Paul Schiller to the European Relief Fund (successor organisation to the European Film Fund), January 25, 1950
Language aside, getting by in America depended on contacts and most of all money for many people in the film industry. Only a small portion of German emigrants managed to make it onto the studios’ payrolls. In 1938, film agent Paul Kohner joined Ernst Lubitsch, Charlotte Dieterle, Liesl Frank and others to found the European Film Fund (from 1948 onwards, European Relief Fund) to help unemployed colleagues. Each week, solvent artists donated a proportion of their income to the fund and thus supported around 250 unemployed colleagues with relatively small amounts for years. Thanks to the efforts of Kohner and the European Film Fund, some life-saving contracts were signed with film companies in Hollywood. In the autumn of 1940, Metro-Goldwyn-Meyer (MGM), Warner Bros. and Columbia gave authors such as Heinrich Mann, Leonhard Frank and Friedrich Torberg (Warner Bros.), Alfred Döblin, Walter Mehring and Alfred Polgar (MGM) employment contracts for a year. These guaranteed them a visa from the American consulate as well as weekly earnings of 100 dollars.

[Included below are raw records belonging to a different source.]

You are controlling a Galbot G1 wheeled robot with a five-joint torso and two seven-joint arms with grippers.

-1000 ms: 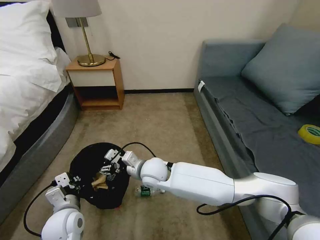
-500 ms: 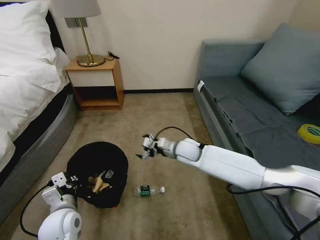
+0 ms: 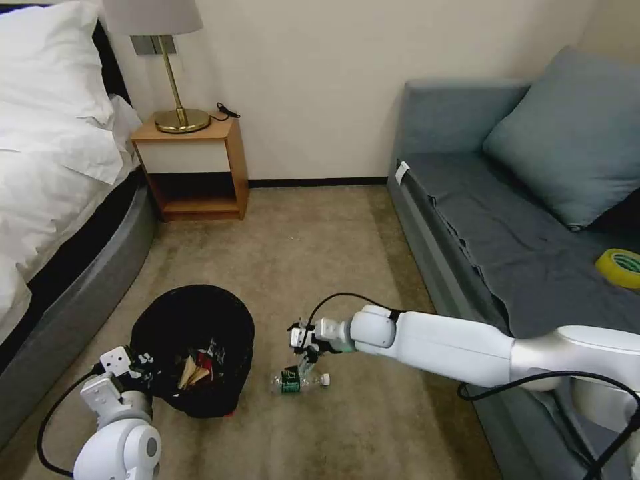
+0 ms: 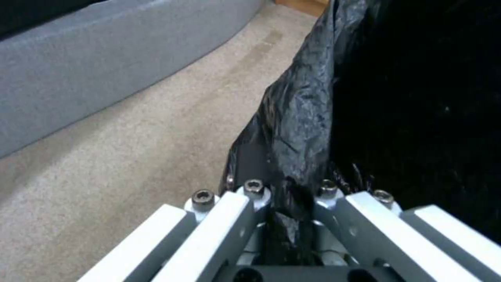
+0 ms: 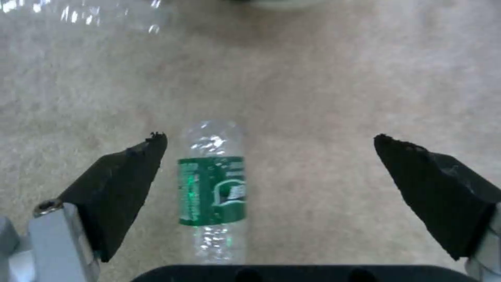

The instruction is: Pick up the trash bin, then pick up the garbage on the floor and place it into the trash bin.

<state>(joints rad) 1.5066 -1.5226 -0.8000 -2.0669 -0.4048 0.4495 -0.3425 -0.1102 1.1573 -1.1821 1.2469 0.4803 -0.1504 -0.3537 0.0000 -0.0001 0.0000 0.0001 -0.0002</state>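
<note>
The black trash bin (image 3: 193, 347) stands on the carpet with crumpled brown paper (image 3: 189, 375) and a red-and-white wrapper (image 3: 212, 355) inside. My left gripper (image 3: 142, 364) is at its near rim. In the left wrist view the left gripper (image 4: 289, 188) is shut on the rim and its black liner (image 4: 303, 109). A clear bottle with a green label (image 3: 298, 381) lies on the floor right of the bin. My right gripper (image 3: 303, 345) hovers just above it, pointing down. In the right wrist view the bottle (image 5: 214, 188) lies nearer one black finger (image 5: 120, 176) of the open right gripper (image 5: 270, 138), untouched.
A bed (image 3: 60, 200) runs along the left, and a wooden nightstand (image 3: 193, 167) with a lamp stands at the wall. A grey sofa (image 3: 507, 253) fills the right side, with a yellow tape roll (image 3: 620, 267) on its seat. Open carpet lies between them.
My right gripper left the bin's opening, swung right and has come down over the bottle. The red-and-white wrapper now shows in the bin. The left gripper keeps its hold.
</note>
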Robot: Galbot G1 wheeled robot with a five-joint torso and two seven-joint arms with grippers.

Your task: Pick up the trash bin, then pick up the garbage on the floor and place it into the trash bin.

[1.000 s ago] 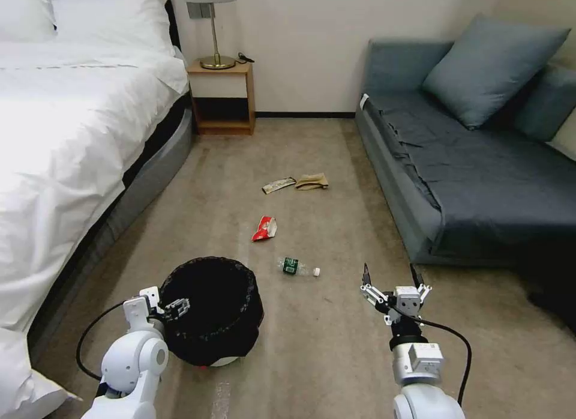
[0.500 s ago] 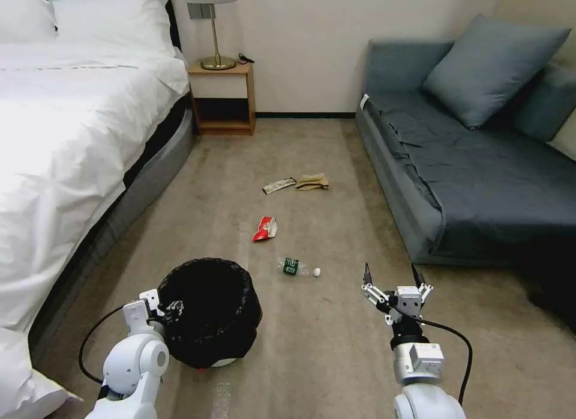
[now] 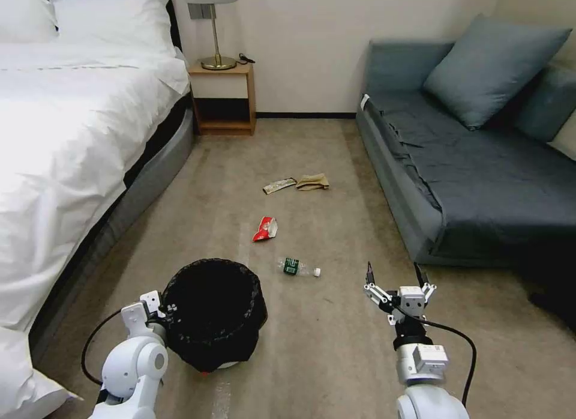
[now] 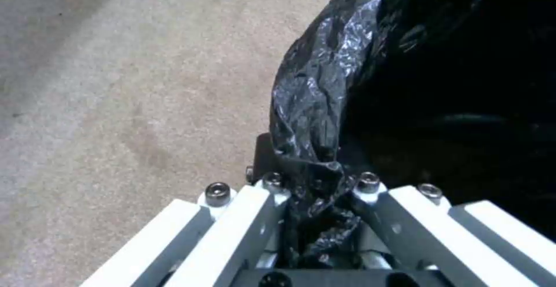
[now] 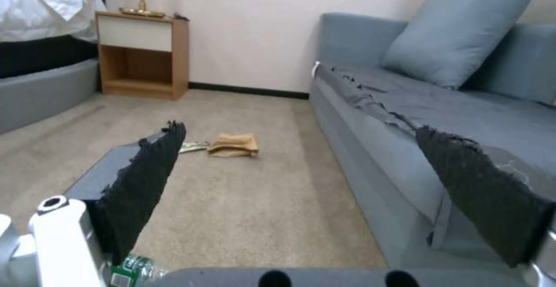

However, this act of charity did not offer any real perspective, and Döblin bemoaned that he and his colleagues in the film studios soon realised that the companies merely wanted to be charitable and didn’t take their work seriously. They could write what they wanted, he complained, as it was merely an industry and the producers’ mainstream taste and the barriers put up by the established professionals made all their hard work pointless. (Alfred Döblin: Schicksalsreise [Destiny’s Journey], 1949)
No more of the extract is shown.